Steps Ahead

Optimising FX P&L: How Smart is Your Data?

By Matthew Hodgson, CEO and founder of Mosaic Smart Data and  Jack Jeffery – Chairman of Mosaic Smart Data

It’s little secret that FX businesses in many banks are struggling for profitability and adequate ROC. Coupling this with increasing regulatory data management requirements further darkens the picture. However, as Matthew Hodgson – Founder & CEO of Mosaic Smart Data and Jack Jeffery – Chairman of Mosaic Smart Data explain, there is actually a major opportunity implicit in this situation. If done well, compliance with data regulation can also be used to boost an FX business’s profitability and automation. 

Regulation: drawing opportunity from necessity

The past few years have seen a raft of legislation, such as PSD2 and GDPR, that directly affects the banking industry. A significant proportion of this regulation includes regulatory requirements specific to data, with one example being the BCBS 239 standard within Basel IV, which requires banks to meet specific standards relating to risk data aggregation. However, despite the deadline of January 2019, progress has been slow – a point that has not been lost on regulators. The ECB’s May 2018 Thematic Review made clear its displeasure1, while the BIS has encouraged national supervisors to apply more stringent measures, such as capital add-ons and restrictions on business activities, to banks that fail to comply2. 

Compliance with this (and other) data-related regulation is clearly not optional. However, if undertaken in the right way, it is also possible to derive major business benefits at the same time. This applies across the banking enterprise in general, but is particularly relevant in FX businesses, where extreme cost pressure is now the norm and profitability is depressed – both of which are driving a need for automation. 

The critical point is how data is managed and stored. An ideal implementation is one where diverse data classes and formats become completely clean, consistent, normalised and enriched. In addition, this capability has to be channel-agnostic and apply (among others) across electronic, voice, direct, prime broking, retail and corporate activities.

Apart from achieving regulatory compliance, this opens the door to converting clean big data into smart data: in this case, smaller information subsets that are both valuable and actionable. This data will then be accessible from multiple perspectives, such as individual client activity by pair, by channel, by request, by deal, by instrument, by hit rate and so on. 

Real time, multi-source 

A smart data solution that can deliver the necessary data consistency and granularity for existing information in one consolidated platform is clearly a major step forward. However, it also needs to be able to do this in real time, while simultaneously enriching in-house information by consistently integrating external data sources.

At the most basic level, this can immediately transform the productivity of existing analysis. A common complaint among data scientists is that they spend most of their time (approximately 80% according to some surveys3) in data wrangling rather than actual productive analysis.

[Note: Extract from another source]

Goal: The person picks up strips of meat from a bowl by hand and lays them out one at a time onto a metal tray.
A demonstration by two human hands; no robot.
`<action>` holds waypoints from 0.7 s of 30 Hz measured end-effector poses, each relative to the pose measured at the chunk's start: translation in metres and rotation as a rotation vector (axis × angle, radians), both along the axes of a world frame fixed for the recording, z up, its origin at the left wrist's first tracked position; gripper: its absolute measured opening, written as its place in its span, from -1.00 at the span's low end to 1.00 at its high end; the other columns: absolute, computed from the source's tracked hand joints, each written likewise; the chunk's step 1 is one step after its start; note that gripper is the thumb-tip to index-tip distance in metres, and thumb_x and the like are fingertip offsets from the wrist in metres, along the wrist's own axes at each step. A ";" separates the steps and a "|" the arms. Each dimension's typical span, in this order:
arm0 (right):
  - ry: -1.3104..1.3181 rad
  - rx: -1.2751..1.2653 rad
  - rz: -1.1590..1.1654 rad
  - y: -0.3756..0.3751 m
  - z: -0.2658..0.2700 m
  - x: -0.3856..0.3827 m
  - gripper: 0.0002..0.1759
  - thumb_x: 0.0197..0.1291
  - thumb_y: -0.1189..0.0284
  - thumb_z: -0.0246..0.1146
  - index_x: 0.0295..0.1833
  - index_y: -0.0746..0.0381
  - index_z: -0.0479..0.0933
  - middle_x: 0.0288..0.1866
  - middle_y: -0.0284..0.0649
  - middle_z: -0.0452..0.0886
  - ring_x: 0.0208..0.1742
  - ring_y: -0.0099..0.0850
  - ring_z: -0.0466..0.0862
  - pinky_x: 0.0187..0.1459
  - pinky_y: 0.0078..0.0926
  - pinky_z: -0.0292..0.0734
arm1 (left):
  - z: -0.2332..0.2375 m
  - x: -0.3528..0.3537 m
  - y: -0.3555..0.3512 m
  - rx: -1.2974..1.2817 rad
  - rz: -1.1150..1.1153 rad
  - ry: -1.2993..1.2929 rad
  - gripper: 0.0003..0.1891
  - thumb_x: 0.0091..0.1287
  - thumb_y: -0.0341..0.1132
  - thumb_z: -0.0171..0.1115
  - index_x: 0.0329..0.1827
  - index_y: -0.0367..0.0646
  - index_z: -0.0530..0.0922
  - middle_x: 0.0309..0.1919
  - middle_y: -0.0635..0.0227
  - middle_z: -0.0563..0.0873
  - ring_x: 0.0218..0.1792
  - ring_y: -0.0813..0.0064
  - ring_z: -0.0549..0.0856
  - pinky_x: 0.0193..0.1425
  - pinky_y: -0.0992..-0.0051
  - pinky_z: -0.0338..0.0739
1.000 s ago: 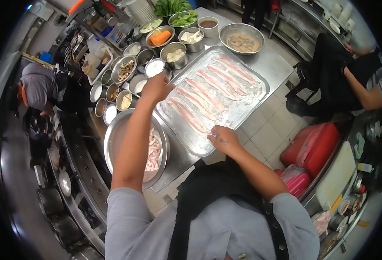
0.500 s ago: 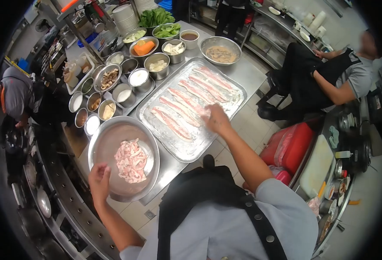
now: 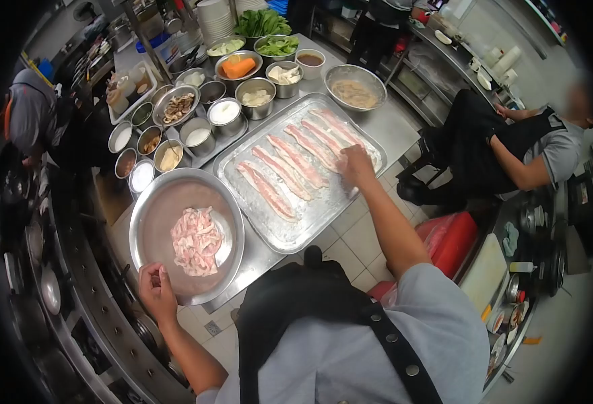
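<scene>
On a large metal tray, dusted with white powder, several long bacon strips lie side by side. My right hand is over the tray's right side, its fingers bent together at the near end of a strip; the fingertips are partly hidden. A wide metal bowl stands left of the tray with a heap of pale pink raw meat pieces inside. At the bowl's near left rim is my left hand, fingers curled in; whether they hold anything is hidden.
Behind the tray stand several metal containers of ingredients, carrots, leafy greens and sliced mushrooms among them. A bowl of cloudy liquid sits at the back right. One person sits at the right; another stands at the left.
My right hand has shifted right and up along the near ends of the strips. My left hand has drawn slightly down and outward at the bowl's rim. The view has shifted slightly.
</scene>
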State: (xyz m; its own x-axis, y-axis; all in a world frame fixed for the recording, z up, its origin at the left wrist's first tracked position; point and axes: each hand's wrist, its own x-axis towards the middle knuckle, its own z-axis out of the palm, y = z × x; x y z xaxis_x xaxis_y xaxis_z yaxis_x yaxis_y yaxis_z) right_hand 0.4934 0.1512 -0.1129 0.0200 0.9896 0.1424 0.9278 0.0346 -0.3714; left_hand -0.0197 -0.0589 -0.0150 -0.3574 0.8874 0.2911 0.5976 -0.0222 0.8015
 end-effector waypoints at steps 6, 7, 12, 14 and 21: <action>0.086 0.084 0.163 -0.029 0.023 -0.078 -0.60 0.00 0.33 0.46 -0.05 0.26 0.60 -0.12 -0.03 0.55 -0.01 -0.09 0.54 0.03 -0.18 0.46 | 0.013 0.005 0.009 -0.110 -0.069 0.097 -0.92 0.29 -0.49 0.24 -0.21 -0.31 0.59 -0.36 0.33 0.59 -0.36 0.54 0.54 -0.24 0.57 0.43; 0.180 0.102 0.201 -0.031 0.024 -0.091 -0.62 0.01 0.36 0.46 -0.06 0.27 0.59 -0.14 -0.06 0.54 -0.03 -0.09 0.53 0.00 -0.18 0.45 | 0.018 0.006 0.018 -0.159 -0.093 0.109 -0.91 0.28 -0.48 0.26 -0.21 -0.30 0.60 -0.37 0.31 0.61 -0.34 0.51 0.56 -0.23 0.54 0.44; 0.358 0.135 0.366 -0.049 0.057 -0.141 -0.70 0.04 0.41 0.44 -0.10 0.25 0.58 -0.23 -0.12 0.58 -0.12 -0.15 0.58 -0.09 -0.26 0.49 | 0.027 0.007 0.085 -0.317 -0.320 0.255 -0.82 0.23 -0.36 0.34 -0.18 -0.26 0.66 -0.36 0.15 0.72 -0.32 0.27 0.68 -0.16 0.36 0.53; 0.404 0.127 0.404 -0.058 0.069 -0.150 -0.71 0.05 0.41 0.43 -0.11 0.25 0.58 -0.24 -0.13 0.58 -0.13 -0.17 0.59 -0.10 -0.27 0.49 | 0.022 0.011 0.110 -0.499 -0.353 0.323 -0.77 0.20 -0.33 0.38 -0.15 -0.26 0.67 -0.29 0.15 0.73 -0.24 0.28 0.68 -0.09 0.36 0.54; 0.429 0.053 0.461 -0.087 0.083 -0.159 -0.72 0.09 0.39 0.41 -0.09 0.26 0.61 -0.25 -0.13 0.58 -0.15 -0.19 0.61 -0.11 -0.29 0.50 | -0.021 0.048 0.162 -1.034 -0.504 0.905 -0.61 0.11 -0.26 0.42 0.02 -0.13 0.67 -0.20 0.10 0.73 -0.06 0.17 0.71 -0.04 0.28 0.58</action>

If all FX transaction data is now accessible by data scientists and quants in a single consistent format, then that version of the 80/20 rule should be more than reversible. But the benefits of consistent data apply universally across the business, not just to data scientists and quants. If the solution that transforms the data also includes actionable reporting and rich analytics, then the quality and productivity of analysis throughout the FX business in general also rises – as should profitability. 

Actionable data

A common misconception here is “pretty pictures”: the assumption that reporting is merely one-dimensional decorative data visualisation, rather than a real P&L driver. Reporting is also commonly perceived as static and historic, not real time and immediately actionable. Given the right smart data solution, both these assumptions are completely incorrect.

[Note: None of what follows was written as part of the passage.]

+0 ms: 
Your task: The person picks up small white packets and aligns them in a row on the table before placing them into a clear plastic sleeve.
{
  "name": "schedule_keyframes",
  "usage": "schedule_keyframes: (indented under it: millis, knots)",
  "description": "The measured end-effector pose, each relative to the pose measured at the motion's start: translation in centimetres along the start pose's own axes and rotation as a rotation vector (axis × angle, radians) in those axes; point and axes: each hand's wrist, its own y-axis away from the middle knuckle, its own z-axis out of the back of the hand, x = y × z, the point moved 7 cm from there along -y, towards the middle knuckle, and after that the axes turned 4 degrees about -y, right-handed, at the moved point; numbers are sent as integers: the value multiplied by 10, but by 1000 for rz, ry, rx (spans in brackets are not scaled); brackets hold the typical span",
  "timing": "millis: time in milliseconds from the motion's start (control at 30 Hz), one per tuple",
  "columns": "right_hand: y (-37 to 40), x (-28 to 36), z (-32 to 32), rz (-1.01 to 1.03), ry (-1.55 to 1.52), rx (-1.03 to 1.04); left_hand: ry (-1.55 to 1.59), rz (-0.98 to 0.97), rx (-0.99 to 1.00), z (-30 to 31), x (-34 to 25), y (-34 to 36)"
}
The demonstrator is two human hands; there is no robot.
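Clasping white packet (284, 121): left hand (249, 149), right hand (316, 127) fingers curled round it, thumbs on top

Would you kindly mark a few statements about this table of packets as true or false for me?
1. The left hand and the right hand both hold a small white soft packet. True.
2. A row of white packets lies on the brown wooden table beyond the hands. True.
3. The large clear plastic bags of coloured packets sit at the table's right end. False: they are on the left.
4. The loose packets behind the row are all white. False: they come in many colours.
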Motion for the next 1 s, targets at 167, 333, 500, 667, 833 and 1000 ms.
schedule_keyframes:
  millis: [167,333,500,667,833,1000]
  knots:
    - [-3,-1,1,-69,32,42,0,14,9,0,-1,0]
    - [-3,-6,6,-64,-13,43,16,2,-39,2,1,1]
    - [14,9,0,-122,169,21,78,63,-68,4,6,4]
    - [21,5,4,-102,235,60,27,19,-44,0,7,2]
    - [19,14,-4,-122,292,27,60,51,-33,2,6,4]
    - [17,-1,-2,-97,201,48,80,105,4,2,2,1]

Firstly, with a solution that transforms data so that it is both normalised and granular, reports are never “canned”, they are flexible in multiple dimensions. The only practical limitation is the user’s imagination, because the data can be infinitely sliced and combined as required. Secondly, a solution that is aggregating real time data with existing historic data and making it highly accessible is by definition dynamic, not static.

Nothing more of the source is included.